== Exercise aim ==
The answer should consist of each line from the data below that includes "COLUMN".

○ ○ ○ ○ ○ ○ ○

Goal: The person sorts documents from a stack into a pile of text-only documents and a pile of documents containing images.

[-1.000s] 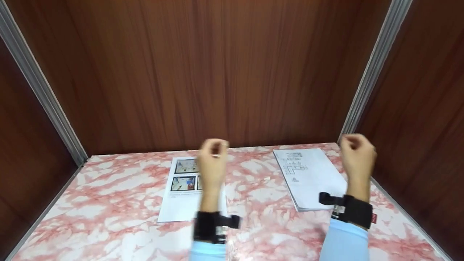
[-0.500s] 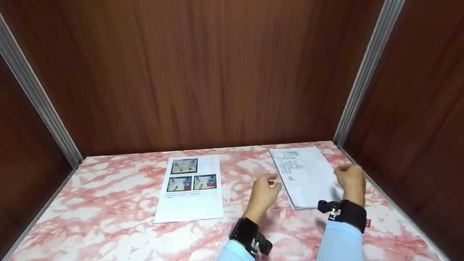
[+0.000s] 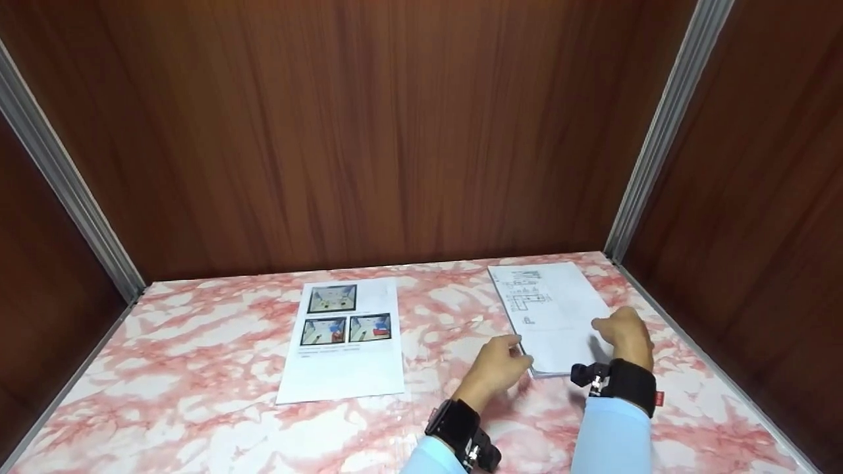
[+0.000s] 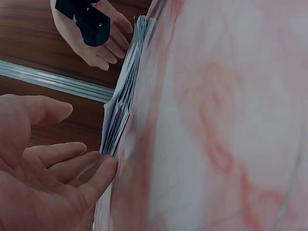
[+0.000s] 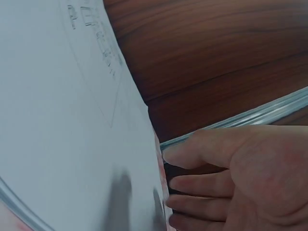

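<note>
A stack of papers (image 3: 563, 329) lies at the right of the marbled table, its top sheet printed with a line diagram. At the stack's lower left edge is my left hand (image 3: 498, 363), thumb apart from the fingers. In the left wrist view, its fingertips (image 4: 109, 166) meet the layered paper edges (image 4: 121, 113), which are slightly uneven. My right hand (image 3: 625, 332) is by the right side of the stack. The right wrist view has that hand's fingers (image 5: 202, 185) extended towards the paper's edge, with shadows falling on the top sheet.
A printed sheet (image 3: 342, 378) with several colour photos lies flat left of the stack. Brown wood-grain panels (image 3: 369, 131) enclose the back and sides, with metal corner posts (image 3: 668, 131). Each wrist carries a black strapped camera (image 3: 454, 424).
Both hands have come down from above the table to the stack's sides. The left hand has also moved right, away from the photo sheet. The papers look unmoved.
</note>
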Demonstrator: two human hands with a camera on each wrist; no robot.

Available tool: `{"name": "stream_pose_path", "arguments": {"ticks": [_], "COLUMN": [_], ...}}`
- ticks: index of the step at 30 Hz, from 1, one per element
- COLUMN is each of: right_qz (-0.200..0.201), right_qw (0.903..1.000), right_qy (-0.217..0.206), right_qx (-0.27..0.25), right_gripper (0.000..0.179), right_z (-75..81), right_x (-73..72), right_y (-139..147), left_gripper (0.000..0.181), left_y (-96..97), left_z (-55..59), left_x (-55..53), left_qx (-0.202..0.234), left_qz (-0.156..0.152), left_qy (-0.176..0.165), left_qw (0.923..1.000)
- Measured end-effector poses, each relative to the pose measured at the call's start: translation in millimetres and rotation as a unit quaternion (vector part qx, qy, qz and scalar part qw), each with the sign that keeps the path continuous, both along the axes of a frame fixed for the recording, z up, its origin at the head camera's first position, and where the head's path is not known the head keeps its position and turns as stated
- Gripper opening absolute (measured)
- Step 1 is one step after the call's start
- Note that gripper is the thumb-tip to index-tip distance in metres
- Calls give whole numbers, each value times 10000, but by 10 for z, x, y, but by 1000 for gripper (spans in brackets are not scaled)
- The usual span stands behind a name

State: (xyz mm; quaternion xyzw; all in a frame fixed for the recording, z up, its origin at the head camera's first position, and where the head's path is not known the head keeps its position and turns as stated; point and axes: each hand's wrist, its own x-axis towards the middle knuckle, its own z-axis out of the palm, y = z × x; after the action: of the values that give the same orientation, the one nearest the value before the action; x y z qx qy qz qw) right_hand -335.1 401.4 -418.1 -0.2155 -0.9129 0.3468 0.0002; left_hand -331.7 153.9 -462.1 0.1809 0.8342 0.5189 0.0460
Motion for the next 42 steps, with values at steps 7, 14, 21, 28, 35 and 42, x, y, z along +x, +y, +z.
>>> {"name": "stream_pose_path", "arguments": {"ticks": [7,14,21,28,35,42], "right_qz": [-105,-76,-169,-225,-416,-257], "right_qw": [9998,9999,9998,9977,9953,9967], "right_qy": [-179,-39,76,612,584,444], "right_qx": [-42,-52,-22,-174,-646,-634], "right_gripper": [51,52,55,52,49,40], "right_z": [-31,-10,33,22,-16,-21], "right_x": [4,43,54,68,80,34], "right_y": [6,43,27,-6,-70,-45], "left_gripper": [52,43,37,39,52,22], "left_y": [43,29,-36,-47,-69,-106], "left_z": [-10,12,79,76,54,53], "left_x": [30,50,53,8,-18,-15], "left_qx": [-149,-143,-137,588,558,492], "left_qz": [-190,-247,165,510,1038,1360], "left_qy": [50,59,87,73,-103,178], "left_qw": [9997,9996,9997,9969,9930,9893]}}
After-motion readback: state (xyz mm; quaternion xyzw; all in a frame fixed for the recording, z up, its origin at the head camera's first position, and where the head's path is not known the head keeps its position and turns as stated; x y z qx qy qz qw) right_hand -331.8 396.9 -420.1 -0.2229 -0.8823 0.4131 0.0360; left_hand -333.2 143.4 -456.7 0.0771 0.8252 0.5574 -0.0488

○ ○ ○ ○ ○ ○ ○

== Response area ==
Available tool: `{"name": "stream_pose_path", "arguments": {"ticks": [_], "COLUMN": [_], ...}}`
- COLUMN is each of: right_qz (-0.200..0.201), right_qw (0.903..1.000), right_qy (-0.217..0.206), right_qx (-0.27..0.25), right_gripper (0.000..0.179), right_z (-75..81), right_x (-73..72), right_y (-139..147), left_gripper (0.000..0.181), left_y (-96..97), left_z (-55..59), left_x (-55..53), left_qx (-0.202..0.234), left_qz (-0.156..0.152), left_qy (-0.176..0.165), left_qw (0.923..1.000)

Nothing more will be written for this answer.